* **WHAT YOU NEED TO DO**:
All lines of the material that contain "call" must be copied out.

■ ■ ■ ■ ■

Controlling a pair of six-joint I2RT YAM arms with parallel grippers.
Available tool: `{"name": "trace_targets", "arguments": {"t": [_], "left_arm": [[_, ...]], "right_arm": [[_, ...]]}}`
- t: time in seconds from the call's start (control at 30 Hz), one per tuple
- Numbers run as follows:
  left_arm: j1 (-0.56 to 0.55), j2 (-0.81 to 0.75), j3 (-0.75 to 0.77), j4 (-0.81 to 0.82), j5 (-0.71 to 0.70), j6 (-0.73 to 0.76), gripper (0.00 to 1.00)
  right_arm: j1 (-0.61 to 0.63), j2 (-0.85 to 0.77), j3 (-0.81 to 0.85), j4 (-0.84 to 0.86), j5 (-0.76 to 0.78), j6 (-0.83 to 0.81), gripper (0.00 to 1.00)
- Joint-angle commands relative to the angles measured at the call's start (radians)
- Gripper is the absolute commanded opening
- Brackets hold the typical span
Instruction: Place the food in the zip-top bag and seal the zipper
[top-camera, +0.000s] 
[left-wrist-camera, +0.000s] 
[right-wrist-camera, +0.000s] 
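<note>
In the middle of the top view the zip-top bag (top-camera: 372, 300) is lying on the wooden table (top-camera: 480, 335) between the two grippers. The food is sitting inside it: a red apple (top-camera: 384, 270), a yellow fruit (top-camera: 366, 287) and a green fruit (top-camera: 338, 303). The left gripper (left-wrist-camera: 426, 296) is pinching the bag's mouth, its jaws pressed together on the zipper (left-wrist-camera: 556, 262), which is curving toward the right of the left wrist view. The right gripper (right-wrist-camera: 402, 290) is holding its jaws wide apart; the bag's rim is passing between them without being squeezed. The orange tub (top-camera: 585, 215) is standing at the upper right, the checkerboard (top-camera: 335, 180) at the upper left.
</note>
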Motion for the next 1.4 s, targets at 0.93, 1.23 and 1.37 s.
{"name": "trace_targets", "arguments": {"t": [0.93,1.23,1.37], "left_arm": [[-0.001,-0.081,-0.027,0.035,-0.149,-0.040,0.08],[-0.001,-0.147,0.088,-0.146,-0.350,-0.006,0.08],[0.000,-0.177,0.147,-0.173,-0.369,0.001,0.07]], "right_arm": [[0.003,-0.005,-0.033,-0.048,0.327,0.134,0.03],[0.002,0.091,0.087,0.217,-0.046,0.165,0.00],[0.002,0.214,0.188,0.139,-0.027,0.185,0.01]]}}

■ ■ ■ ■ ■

* **COMPLETED TASK**:
- t: time in seconds from the call's start (control at 30 Hz), one per tuple
- Joint-angle commands relative to the angles measured at the call's start (radians)

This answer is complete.